START Input data

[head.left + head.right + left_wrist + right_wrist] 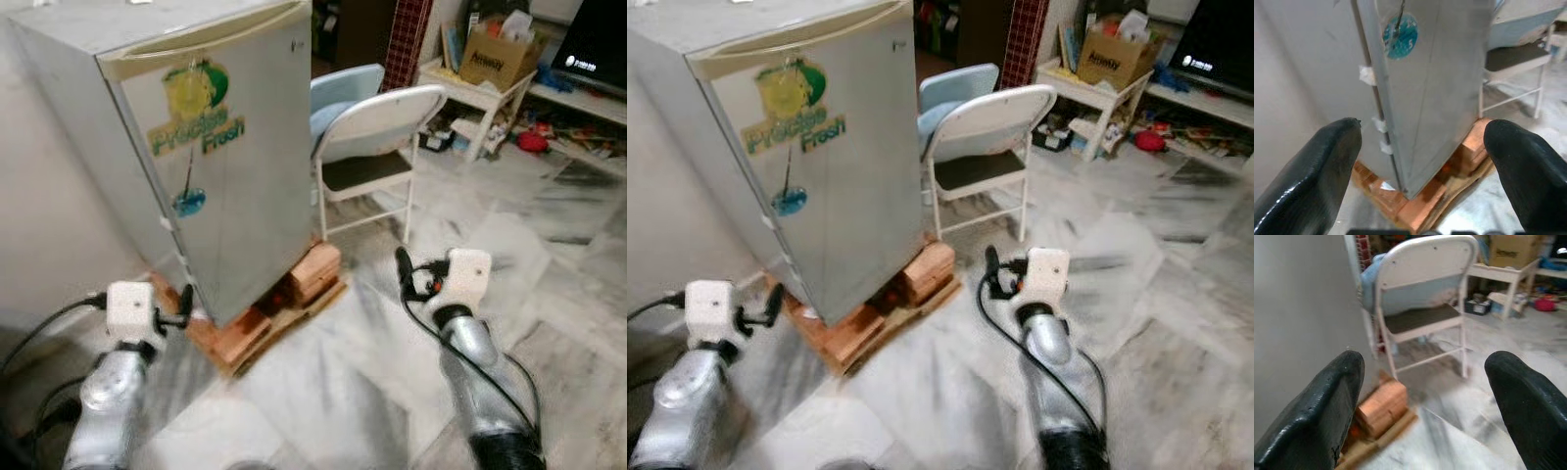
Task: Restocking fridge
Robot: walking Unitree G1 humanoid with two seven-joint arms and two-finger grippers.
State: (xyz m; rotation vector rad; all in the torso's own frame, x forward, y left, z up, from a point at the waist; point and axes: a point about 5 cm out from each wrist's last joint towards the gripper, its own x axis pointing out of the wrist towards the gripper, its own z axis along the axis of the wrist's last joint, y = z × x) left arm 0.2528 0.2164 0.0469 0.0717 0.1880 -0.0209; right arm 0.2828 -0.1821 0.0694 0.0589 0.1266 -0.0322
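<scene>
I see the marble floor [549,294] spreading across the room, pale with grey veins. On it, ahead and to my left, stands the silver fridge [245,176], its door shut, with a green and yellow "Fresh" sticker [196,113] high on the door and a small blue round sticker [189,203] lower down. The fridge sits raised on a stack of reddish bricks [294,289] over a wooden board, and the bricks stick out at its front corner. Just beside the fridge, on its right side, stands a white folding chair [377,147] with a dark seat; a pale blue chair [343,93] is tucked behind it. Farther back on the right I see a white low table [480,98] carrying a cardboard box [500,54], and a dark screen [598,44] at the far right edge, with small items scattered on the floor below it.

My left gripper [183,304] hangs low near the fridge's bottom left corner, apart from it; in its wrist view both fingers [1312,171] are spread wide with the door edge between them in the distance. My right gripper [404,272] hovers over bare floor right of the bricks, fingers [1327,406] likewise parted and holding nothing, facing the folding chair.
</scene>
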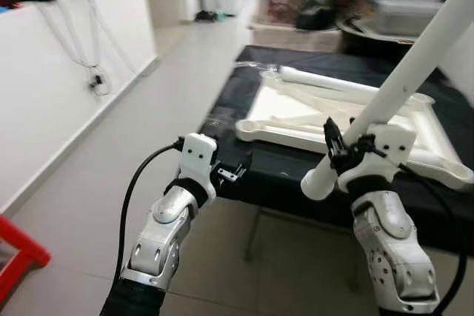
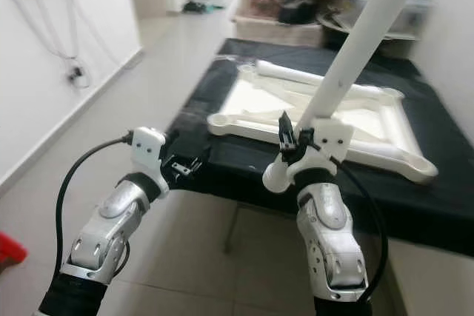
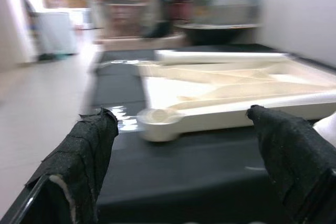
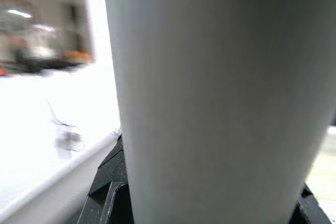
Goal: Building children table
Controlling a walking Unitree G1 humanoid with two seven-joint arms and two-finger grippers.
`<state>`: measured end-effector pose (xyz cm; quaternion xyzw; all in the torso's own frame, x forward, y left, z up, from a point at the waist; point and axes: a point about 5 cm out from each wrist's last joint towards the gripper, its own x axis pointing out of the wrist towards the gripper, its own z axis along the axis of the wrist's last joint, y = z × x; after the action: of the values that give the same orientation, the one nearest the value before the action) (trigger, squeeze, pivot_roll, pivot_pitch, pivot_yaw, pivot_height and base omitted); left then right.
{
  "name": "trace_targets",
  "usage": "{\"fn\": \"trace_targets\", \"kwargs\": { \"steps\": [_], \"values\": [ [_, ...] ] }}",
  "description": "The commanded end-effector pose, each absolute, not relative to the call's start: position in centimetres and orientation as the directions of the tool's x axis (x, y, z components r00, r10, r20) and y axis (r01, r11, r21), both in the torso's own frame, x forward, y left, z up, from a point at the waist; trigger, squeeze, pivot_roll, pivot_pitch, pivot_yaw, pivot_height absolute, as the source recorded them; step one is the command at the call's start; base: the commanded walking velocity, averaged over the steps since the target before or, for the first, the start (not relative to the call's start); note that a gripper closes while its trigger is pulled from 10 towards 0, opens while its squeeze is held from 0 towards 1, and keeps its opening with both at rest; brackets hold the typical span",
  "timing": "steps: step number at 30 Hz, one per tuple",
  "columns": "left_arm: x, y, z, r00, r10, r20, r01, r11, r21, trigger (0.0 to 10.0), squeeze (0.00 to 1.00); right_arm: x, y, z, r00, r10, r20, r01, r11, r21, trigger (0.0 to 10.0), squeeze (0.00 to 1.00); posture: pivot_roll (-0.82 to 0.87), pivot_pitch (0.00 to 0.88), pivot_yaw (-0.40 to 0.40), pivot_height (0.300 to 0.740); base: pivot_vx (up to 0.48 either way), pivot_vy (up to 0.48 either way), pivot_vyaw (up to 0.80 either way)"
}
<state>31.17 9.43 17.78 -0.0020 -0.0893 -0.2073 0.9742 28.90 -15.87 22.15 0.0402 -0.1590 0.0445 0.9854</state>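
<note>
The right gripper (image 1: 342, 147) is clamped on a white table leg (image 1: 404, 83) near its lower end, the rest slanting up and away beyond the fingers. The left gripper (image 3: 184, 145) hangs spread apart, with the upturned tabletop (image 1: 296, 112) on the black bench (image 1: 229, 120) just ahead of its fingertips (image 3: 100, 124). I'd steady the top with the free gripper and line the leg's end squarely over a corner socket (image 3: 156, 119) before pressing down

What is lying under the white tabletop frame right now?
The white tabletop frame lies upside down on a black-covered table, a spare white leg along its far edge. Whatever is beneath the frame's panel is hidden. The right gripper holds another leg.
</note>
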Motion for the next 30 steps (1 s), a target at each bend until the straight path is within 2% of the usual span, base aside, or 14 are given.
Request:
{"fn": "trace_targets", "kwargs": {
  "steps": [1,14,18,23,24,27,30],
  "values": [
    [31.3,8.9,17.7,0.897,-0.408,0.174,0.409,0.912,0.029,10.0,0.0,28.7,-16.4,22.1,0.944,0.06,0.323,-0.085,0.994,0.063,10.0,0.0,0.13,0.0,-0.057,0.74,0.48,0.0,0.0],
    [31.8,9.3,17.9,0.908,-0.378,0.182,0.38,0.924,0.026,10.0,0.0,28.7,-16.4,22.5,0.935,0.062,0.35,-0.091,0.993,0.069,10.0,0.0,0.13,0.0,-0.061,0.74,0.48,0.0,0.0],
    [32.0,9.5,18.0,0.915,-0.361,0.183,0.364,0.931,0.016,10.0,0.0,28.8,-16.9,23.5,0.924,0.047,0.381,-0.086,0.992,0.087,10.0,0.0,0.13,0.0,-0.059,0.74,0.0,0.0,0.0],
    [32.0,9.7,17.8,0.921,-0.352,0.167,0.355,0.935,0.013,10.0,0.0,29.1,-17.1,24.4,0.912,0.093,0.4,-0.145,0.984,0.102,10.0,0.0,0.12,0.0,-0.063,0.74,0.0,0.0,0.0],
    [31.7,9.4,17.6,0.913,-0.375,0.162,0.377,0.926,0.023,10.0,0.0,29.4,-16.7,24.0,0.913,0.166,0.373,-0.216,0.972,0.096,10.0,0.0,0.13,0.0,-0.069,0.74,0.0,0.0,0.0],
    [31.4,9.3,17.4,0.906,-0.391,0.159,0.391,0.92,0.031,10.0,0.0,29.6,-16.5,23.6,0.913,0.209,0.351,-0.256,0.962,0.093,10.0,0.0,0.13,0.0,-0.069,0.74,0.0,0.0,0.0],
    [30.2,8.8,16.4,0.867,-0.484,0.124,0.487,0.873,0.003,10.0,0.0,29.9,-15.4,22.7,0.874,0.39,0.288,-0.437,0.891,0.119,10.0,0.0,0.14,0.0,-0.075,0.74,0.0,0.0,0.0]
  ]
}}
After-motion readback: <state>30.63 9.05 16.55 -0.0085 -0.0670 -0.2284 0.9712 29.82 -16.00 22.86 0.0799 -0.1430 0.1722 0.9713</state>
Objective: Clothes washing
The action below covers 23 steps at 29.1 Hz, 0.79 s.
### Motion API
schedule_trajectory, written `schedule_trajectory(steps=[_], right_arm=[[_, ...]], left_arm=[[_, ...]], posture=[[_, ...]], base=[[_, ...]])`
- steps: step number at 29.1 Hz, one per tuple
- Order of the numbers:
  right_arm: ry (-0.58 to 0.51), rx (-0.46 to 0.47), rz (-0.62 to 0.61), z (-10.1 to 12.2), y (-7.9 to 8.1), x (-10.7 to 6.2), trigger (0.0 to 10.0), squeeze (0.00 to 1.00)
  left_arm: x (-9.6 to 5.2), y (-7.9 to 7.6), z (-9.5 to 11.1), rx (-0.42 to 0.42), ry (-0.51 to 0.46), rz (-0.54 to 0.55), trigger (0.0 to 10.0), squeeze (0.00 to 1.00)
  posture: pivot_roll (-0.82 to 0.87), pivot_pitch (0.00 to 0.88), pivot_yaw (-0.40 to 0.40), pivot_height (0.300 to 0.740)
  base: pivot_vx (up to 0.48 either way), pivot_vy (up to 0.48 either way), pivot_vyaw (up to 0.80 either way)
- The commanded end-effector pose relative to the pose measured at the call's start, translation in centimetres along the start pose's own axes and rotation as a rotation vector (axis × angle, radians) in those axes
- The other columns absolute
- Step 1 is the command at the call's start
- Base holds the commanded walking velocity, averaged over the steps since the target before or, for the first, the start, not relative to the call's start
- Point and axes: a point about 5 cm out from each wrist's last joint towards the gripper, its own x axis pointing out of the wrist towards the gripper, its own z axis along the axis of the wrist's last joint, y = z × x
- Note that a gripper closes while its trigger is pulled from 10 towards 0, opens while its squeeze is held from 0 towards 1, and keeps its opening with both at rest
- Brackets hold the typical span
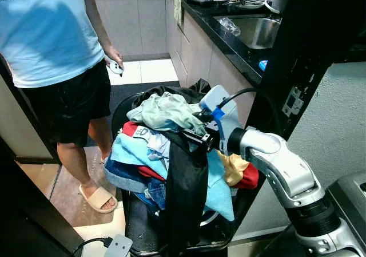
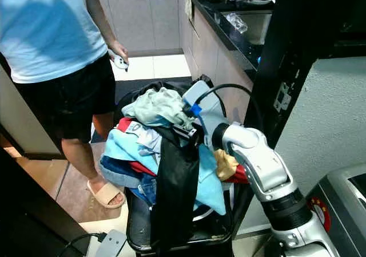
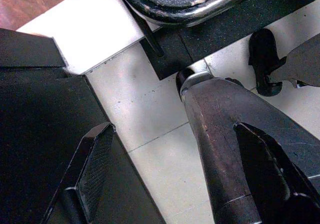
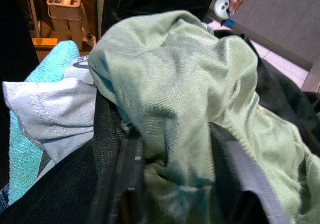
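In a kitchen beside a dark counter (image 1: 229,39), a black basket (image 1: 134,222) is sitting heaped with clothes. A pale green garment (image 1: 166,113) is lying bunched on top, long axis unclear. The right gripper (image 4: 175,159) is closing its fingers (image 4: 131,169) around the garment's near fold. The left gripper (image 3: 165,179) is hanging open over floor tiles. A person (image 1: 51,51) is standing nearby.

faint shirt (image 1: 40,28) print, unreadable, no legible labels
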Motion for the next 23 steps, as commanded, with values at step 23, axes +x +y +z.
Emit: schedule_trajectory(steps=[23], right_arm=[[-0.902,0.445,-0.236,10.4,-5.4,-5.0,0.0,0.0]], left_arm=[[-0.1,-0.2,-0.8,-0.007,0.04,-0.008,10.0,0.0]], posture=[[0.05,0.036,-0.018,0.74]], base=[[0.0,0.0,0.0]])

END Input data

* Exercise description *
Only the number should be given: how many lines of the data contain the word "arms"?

* Response to the task *
2